Schlecker bestätigte das Datenleck, betonte aber, dass "keine sensiblen Kundendaten" wie etwa Passwörter, Kontonummern oder andere Zahlungsdaten sowie Kaufinformationen in den Datensätzen enthalten gewesen seien. Die Panne trat nicht im Online-Shop selbst auf, sondern bei einem externen Dienstleister.
"Man musste kein Hacker sein, um an diese Daten zu kommen. Mit Grundkenntnissen über den Aufbau von Webseiten und Datenbanken waren die leicht zu finden", sagte Tobias Huch, der schon 2008 einen Datenskandal bei T-Mobile aufdeckte.
Schlecker erklärte dagegen, dass die Daten nicht öffentlich im Internet einsehbar gewesen seien, sondern nur von technisch versierten Personen mit genauer Kenntnis der Quelle hätten erreicht werden können. Der illegale Zugriff auf die Daten sei offenbar durch einen "internen Angriff" möglich geworden. Schlecker habe Anzeige gegen unbekannt erstattet. Das Leck sei nach der Entdeckung umgehend geschlossen worden; die betroffenen Kunden würden schnellstmöglich informiert.
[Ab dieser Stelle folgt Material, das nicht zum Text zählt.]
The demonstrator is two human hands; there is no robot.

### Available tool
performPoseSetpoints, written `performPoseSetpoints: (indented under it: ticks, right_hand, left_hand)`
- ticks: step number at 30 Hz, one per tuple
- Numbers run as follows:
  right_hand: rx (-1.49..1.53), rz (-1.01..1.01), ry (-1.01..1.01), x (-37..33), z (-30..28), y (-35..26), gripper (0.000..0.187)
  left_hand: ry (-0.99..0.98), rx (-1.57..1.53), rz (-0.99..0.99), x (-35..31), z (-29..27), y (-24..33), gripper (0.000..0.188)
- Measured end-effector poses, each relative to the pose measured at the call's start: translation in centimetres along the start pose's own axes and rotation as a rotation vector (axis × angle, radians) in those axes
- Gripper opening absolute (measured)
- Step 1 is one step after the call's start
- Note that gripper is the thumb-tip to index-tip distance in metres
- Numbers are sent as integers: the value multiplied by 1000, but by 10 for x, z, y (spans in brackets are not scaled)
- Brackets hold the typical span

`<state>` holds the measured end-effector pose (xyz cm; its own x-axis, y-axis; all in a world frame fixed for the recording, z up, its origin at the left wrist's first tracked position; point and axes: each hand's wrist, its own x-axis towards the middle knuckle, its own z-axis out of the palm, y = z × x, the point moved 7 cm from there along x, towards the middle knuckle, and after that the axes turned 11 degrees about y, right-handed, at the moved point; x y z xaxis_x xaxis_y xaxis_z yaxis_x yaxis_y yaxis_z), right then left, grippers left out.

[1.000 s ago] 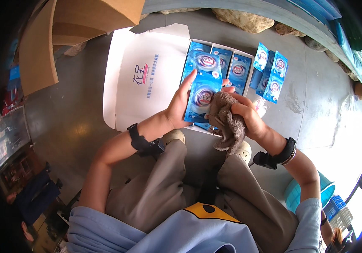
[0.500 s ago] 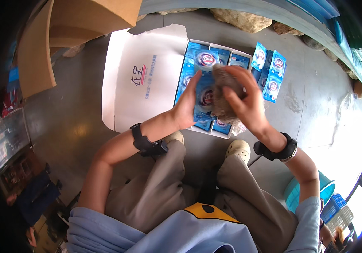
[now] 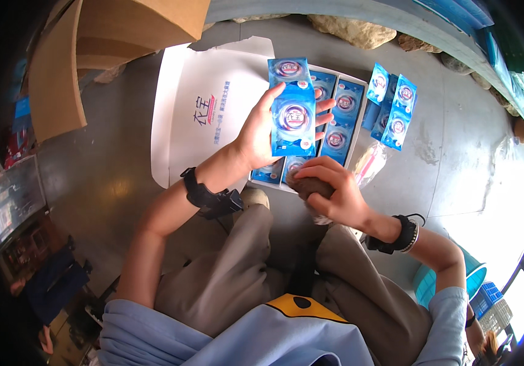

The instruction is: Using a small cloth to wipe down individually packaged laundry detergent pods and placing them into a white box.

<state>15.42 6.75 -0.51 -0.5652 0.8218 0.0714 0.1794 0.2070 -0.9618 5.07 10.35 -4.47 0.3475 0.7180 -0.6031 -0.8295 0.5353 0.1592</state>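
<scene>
A strip of blue sachets (image 3: 291, 113) with round white-and-purple prints lies across the palm of my left hand (image 3: 256, 137). My left thumb presses its near-left edge, and the other fingers reach out beneath it on the right side. Lower and to the right, my right hand (image 3: 348, 198) is wrapped round a bunched grey-brown rag (image 3: 317, 190). Behind both hands is an open white carton (image 3: 354, 122), divided into compartments filled with more blue sachets (image 3: 338, 139). Its white lid (image 3: 182, 128) lies folded out to the left, and my left hand hides part of the carton.
Right of the carton, more blue sachet strips (image 3: 398, 116) lie on the grey floor (image 3: 439, 122), near a clear plastic wrapper (image 3: 372, 163). A brown cardboard box (image 3: 57, 85) stands at the upper left. Rocks (image 3: 353, 30) line the far edge, and a turquoise tub (image 3: 423, 283) sits lower right.
My right hand with the rag has come down toward me, off the sachets. My left hand has lifted the strip slightly, so its prints now show fully.
</scene>
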Motion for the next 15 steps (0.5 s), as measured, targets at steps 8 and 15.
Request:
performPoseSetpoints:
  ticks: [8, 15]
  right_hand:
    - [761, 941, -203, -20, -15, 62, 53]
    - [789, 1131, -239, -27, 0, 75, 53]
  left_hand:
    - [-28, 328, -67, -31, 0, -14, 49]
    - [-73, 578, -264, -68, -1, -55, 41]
Es sei fest davon auszugehen, dass sich Unbefugte Zugang zu den Daten verschafft haben, sagt Huch. "Das war wie ein Tresor, bei dem die Tür offen steht - und zwar seit mehr als vier Wochen." Zu den betroffenen Daten gehörten auch Kundenprofile. Damit könnten zum Beispiel Online-Apotheken gezielt Schlecker-Kunden, die sich für Medikamente interessieren, mit Namen und Adresse anschreiben. Schuld an der Sicherheitslücke sei zwar in erster Linie der Online-Dienstleister, meint Tobias Huch. Schlecker hätte aber besser prüfen müssen.
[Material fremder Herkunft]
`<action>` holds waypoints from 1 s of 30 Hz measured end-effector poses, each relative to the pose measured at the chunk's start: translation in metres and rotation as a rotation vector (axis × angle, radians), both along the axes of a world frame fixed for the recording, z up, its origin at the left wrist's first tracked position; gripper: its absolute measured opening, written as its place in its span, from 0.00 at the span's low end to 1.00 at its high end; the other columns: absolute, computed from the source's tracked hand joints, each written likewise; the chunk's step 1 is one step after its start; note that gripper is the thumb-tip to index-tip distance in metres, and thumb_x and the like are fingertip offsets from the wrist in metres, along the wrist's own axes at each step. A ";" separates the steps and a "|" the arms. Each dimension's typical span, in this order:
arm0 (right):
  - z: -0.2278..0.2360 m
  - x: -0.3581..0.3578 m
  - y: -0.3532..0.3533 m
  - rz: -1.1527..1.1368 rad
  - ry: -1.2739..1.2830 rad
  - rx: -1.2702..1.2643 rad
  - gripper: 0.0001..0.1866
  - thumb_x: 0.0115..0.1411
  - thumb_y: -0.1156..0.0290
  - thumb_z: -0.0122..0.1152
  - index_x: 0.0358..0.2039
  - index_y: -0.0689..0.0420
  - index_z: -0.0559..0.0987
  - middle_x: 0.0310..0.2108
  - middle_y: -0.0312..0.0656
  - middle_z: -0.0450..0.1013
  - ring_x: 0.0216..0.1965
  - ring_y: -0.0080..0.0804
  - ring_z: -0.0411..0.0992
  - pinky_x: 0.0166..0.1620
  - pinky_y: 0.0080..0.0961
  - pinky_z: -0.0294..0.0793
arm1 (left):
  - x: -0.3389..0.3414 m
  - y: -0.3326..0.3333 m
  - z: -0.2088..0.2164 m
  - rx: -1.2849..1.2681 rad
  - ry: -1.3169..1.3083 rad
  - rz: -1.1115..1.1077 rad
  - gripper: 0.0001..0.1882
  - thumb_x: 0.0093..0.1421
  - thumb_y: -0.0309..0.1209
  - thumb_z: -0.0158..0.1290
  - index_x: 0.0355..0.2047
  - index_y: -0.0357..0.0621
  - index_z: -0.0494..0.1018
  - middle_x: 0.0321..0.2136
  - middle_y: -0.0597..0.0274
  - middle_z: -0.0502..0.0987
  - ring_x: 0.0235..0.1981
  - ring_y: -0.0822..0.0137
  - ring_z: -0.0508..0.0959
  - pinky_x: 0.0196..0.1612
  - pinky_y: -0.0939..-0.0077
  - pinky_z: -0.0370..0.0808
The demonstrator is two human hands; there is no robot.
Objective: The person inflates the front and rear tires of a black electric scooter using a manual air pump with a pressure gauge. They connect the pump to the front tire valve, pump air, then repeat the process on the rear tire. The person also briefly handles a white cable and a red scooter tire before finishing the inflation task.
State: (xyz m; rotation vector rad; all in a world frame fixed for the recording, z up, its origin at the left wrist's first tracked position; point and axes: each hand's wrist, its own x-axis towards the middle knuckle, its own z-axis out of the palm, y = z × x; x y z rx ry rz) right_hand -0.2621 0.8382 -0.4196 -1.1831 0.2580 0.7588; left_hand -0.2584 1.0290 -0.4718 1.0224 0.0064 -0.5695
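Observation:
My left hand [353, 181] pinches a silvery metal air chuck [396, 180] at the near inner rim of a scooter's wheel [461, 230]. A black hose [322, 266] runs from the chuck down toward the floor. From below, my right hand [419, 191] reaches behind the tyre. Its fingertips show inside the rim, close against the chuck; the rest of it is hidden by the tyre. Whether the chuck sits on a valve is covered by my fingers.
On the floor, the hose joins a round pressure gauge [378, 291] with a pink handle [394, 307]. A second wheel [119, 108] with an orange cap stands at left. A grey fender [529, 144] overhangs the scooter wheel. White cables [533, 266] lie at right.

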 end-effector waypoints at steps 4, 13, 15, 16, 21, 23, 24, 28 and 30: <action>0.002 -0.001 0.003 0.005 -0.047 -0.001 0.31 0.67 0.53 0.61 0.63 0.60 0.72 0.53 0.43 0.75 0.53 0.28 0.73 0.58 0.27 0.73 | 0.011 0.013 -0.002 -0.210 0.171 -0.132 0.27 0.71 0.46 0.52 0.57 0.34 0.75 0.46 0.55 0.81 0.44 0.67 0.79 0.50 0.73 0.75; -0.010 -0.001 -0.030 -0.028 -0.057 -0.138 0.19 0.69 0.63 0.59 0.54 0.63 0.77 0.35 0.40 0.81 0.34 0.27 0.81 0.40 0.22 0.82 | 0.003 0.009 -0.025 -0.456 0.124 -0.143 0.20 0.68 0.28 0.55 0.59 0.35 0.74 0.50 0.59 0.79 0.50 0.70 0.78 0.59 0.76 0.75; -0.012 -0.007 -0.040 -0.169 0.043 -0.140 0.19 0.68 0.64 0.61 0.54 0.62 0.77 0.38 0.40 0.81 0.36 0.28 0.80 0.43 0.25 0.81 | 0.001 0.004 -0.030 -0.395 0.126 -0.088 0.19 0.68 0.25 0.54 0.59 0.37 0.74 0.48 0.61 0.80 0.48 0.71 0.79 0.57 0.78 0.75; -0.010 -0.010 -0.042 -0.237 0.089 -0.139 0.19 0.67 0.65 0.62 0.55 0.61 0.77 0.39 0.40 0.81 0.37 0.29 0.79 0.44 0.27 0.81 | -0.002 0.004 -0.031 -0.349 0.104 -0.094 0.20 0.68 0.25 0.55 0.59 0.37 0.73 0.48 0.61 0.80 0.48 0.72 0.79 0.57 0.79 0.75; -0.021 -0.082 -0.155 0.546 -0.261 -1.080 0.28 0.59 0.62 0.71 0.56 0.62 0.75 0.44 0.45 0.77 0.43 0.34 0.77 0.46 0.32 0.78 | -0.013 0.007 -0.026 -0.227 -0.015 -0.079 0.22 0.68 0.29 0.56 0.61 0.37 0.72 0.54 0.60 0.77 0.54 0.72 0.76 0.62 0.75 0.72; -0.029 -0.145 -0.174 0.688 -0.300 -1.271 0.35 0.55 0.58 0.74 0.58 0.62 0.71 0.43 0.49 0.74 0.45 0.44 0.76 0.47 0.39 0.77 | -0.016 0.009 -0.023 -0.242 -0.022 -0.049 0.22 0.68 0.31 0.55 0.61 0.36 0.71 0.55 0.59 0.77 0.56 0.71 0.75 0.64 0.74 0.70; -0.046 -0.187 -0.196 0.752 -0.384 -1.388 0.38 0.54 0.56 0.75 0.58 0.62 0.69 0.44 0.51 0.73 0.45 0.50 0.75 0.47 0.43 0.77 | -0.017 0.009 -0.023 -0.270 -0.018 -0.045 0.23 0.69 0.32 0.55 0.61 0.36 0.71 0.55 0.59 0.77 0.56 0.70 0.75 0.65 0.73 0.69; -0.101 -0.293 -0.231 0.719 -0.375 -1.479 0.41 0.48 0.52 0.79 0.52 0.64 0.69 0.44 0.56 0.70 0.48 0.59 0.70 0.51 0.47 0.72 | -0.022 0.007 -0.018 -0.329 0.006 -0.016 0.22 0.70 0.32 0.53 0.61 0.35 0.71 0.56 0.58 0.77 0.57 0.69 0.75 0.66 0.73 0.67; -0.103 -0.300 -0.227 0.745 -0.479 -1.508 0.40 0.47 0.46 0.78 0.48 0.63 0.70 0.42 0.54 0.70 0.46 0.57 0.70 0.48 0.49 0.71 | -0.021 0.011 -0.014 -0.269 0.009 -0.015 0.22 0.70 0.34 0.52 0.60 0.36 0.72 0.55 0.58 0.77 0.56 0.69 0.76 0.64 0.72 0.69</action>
"Wir werden die Daten, die der Finder heruntergeladen hat, prüfen und dann löschen", sagte Helmut Eiermann, Mitarbeiter vom Landesbeauftragten für den Datenschutz in Rheinland-Pfalz, der taz. "Solche Datenpannen häufen sich", so Eiermann. Grund: Firmen setzten verstärkt externe Dienstleister ein. "Wenn Sie zum Beispiel ein anderes Unternehmen beauftragen, ein Callcenter für Sie zu unterhalten, geben Sie denen auch Zugang zu Ihren Kundendaten." Dadurch erhöhe sich auch das Risiko, dass sie nach draußen gelangen, so Eiermann.